Vermont To Grant Professional Licenses, Regardless Of Immigration Status, To Ease Labor Shortage

MONTPELIER, Vt. (AP) — Starting in September, Vermont will be able to grant professional licenses to people who meet the requirements, regardless of their immigration status, in a move supporters hope will ease Vermont’s labor shortage.

Republican Gov. Phil Scott signed the bill into law on Monday.

“We all know the challenges of our shrinking workforce and the need to maximize our state’s economic potential by employing professionals in occupations that best align with their skills and training, regardless of their immigration status,” Sen. Becca White, a Democrat, told Senate colleagues last month.

The law gives applicants the option of providing a federal employer identification number or an individual taxpayer identification number, instead of a social security number, to obtain or maintain a professional license or certification.

Ten other states have implemented some form of this policy, White said.

Persistent vacancies across all Vermont industries "continue to undermine efficiency and productivity of our local economy and create a supply chain delay in many industries that impacts consumer experiences and businesses,” she said.

The Vermont Department of Labor reported Thursday the state had over 7,700 open job postings. According to the latest data, the state had an unemployment rate of 2.2% in March.

The law extends to over 100 professional roles, including nurses, barbers, social workers, foresters and substance misuse counselors.
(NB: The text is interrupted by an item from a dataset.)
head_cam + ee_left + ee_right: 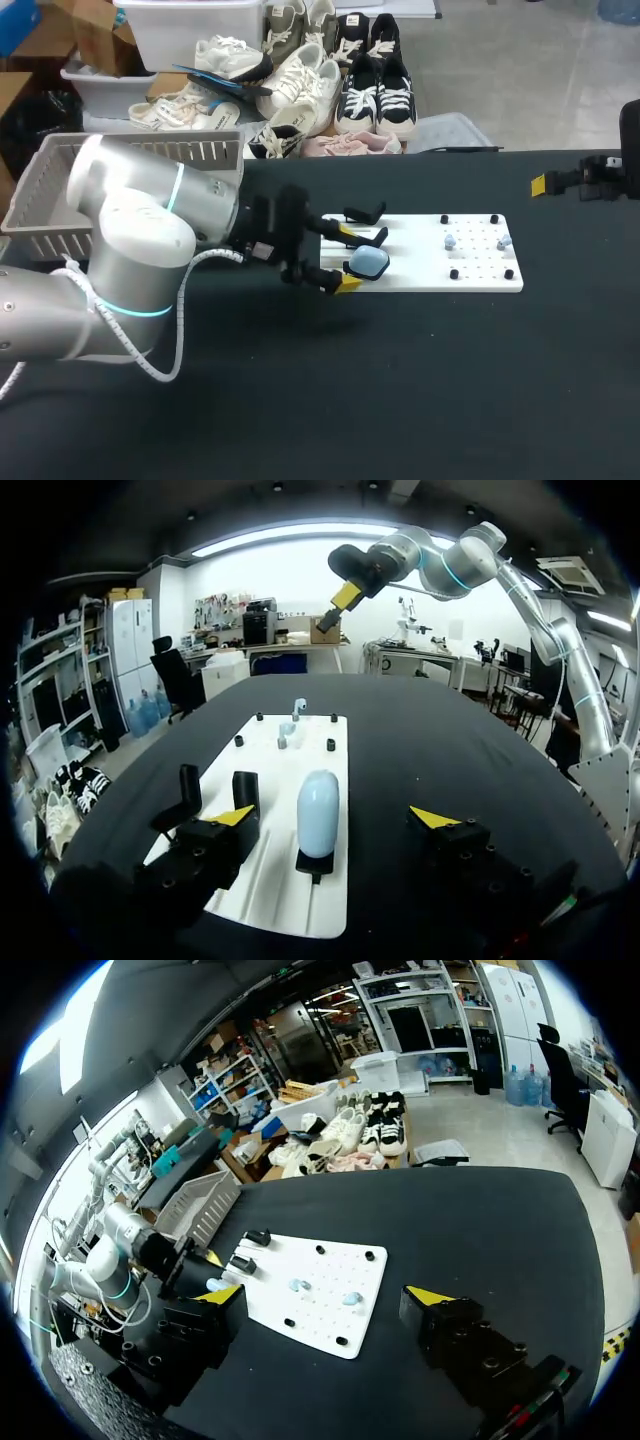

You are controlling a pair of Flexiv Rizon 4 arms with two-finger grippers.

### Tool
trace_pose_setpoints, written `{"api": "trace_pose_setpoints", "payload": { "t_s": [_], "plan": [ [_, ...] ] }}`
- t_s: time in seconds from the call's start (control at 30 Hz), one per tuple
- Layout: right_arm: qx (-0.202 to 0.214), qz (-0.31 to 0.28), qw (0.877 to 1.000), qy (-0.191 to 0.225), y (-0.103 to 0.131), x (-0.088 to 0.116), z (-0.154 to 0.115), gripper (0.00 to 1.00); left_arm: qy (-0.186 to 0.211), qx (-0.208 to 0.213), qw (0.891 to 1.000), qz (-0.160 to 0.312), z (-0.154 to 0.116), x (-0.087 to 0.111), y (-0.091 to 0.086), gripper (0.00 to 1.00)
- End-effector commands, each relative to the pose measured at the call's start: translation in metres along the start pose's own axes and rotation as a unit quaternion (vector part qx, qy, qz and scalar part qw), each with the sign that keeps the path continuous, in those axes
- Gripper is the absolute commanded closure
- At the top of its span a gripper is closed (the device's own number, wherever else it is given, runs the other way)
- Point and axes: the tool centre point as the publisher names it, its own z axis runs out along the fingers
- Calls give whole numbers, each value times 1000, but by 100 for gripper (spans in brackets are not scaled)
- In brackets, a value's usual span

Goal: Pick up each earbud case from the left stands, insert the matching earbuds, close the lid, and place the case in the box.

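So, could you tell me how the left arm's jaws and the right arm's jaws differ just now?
The left arm has its jaws low over the white board; the right arm has its jaws raised high near the table's right edge, off the board. The left arm's jaws flank the blue earbud case without touching it; the right arm's have nothing between them. Both pairs are open.

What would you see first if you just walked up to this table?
The big silver-white left arm fills the table's left side. Its left gripper, yellow-tipped fingers open, sits either side of a pale blue egg-shaped earbud case on a black stand on the flat white plastic board.
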Motion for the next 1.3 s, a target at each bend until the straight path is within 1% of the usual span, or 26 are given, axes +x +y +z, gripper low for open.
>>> {"api": "trace_pose_setpoints", "payload": {
  "t_s": [0.03, 0.27, 0.4, 0.47, 0.57, 0.63, 0.7, 0.8, 1.23, 1.3],
  "plan": [
    [0, 0, 1000, 0, 0, 0, 0, 0, 1, 3, 1000, -2, 6, 1, 3, 0],
    [0, 0, 1000, 0, 0, 0, 0, 0, 0, 6, 1000, -3, 10, 2, 3, 0],
    [0, 0, 1000, 0, 0, 0, 0, 0, 0, 7, 1000, -6, 13, 4, 5, 6],
    [0, 0, 1000, 0, 0, 0, 0, 0, 1, 7, 1000, -6, 14, 3, 8, 16],
    [0, 0, 1000, 0, 0, 0, 0, 0, 0, 8, 1000, -8, 15, 2, 9, 18],
    [0, 0, 1000, 0, 0, 0, 0, 0, -1, 8, 1000, -9, 16, 1, 11, 24],
    [0, 0, 1000, 0, 0, 0, 0, 0, -2, 8, 1000, -11, 16, 2, 12, 24],
    [0, 0, 1000, 0, 0, 0, 0, 0, -1, 7, 1000, -13, 17, 3, 13, 30],
    [0, 0, 1000, 0, 0, 0, 0, 0, 3, 6, 1000, -22, 19, 8, 12, 36],
    [0, 0, 1000, 0, 0, 0, 0, 0, 3, 5, 1000, -22, 19, 8, 12, 36]
  ]
}}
Matt Musgrave, deputy executive vice president of AGC/VT, a trade organization representing the construction industry, said Thursday the organization supported the legislation and is pleased that the governor signed it.

“We have a huge workforce development problem and we need all the tools in the toolbox that we can possibly have,” he said.

He also said it's a political issue for Vermont.

“We're saying to the world, we're opening our doors to you," Musgrave said. "We want you to come here. We want you to participate with us and more than we want you, we need you.”